1. For the ICL, I think these are what I want:

It looks like the right thing from the data sheet. Is this a good choice?

2. For D7 and D8, which is intended to prevent voltage from going backwards through the regulators, is this what I want?

I was told I needed a SCHOTTKY diode instead of the 1N4007's used elsewhere.

This one (linked) is rated for 20v and 1 amp. I think it would be running at it's limit, since the circuit is designed to produce 1 amp per rail, and even though the power supply and the output are 12 volts, I measure 20volts on a meter where the caps are, before the voltage regulator, which I assume to be a side effect of the capacitor smoothing. Do I need a diode with a higher voltage /current rating?

What about:

Which is 60v, 5A. Is it better to have a higher voltage and amperage rating so there is overhead?

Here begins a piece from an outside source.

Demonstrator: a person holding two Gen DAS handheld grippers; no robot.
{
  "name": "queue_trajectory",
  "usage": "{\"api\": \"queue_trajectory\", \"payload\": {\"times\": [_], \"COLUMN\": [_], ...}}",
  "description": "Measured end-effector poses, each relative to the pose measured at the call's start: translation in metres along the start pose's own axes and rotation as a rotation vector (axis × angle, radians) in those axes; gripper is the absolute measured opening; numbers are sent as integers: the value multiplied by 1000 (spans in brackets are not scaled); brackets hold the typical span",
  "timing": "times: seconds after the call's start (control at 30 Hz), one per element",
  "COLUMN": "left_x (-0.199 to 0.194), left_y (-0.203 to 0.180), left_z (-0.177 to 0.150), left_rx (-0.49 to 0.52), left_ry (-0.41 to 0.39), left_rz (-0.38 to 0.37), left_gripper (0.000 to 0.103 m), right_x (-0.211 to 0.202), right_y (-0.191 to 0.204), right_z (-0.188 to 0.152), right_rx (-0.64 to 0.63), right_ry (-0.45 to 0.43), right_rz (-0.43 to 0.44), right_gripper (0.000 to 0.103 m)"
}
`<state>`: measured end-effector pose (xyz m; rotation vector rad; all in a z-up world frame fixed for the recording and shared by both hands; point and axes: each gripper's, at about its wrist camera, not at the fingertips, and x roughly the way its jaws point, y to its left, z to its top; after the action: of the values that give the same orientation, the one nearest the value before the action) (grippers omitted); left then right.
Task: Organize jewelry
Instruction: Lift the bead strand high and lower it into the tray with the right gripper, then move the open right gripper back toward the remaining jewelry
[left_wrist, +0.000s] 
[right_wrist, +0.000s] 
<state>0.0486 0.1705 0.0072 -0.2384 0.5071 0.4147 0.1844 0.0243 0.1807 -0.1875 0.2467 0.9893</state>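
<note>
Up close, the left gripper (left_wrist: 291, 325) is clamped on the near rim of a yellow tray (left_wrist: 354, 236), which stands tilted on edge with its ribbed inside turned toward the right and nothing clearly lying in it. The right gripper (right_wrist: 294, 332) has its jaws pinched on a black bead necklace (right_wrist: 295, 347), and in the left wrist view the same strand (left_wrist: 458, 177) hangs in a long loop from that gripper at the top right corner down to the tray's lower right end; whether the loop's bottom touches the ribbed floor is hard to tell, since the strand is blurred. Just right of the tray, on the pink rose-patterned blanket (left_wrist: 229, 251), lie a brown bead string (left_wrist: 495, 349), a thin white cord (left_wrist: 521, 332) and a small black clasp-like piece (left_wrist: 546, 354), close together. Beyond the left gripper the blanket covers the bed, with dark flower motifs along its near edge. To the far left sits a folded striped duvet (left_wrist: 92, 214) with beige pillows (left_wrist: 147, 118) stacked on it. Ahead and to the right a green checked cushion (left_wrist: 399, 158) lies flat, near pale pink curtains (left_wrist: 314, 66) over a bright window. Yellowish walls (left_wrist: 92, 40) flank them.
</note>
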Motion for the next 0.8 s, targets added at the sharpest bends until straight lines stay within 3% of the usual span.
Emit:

3. To smooth the output, I've found something called a "capacitance multiplier". I've drawn one in, but need to research this more. Specifically how you can make a negative version of one, and how to size the parts. But, is this a good design pattern for stabilizing audio power supplies?

4a. Transformers. There are two main options: A wallwart going into a "DC" power jack (which is actually AC) or a transformer mounted on the board with a mains connection.

I found this:

Is it suitable?

The reason I'm not happy with the current walwart solution is that it gets very hot. It's the only part that seems to be generating heat. There is also a very limited selection of AC to AC wallwarts and they are hard to find (most are DC output). I really don't like how hot my current wallwart gets.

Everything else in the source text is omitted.